Cement maker profitability to remain healthy next fiscal at ~20%

Good cash accrual and moderate capex plans to support credit profiles

Cement companies are set to report healthy operating profitability of ~20% next fiscal on an expected recovery in demand driven by the infrastructure and affordable housing sectors, stable realisations, and benign input prices.


This fiscal, operating profitability is expected to touch a 7-year high of ~21%, which translates to a 350-400 basis points (bps) on-year surge.


Says Hetal Gandhi, Director, CRISIL Research, “Next fiscal, we anticipate volume growth recovering to 5-6% from 0.5-1% estimated for this fiscal. Demand growth in the infrastructure and affordable housing sectors on a lower base should support volume growth. These two sectors together contribute almost 35-40% of cement demand in India.”


Cement prices are expected to remain stable in fiscal 2021 after high volatility seen this fiscal.
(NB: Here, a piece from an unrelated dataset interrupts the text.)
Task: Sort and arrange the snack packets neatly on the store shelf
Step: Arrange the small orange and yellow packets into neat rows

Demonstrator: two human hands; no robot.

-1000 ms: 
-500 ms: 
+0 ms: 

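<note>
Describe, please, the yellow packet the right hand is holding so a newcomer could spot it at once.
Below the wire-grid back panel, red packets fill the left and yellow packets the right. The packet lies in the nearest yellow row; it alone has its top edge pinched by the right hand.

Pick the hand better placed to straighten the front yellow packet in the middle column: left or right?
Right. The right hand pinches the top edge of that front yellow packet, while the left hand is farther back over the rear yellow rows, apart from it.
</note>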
The expected recovery in demand and high utilisation of clinker capacities at 78% -- because new capacity additions are skewed towards split grinding units – would restrict any steep decline in cement realisations.


We foresee input prices also remaining range-bound over the medium term, amid stable coal prices and downward pressure on crude oil and petcoke prices, though there could be short-term volatility.


The high profitability this fiscal has been driven by an estimated 5% growth in cement prices and softer input prices (lower petcoke and coal prices resulted in a 6-7% decline in power and fuel costs. This has largely offset adverse movements and fluctuations in the prices of other inputs). This was despite slower demand growth during the fiscal, owing to lower spending by government departments and overall economic slowdown.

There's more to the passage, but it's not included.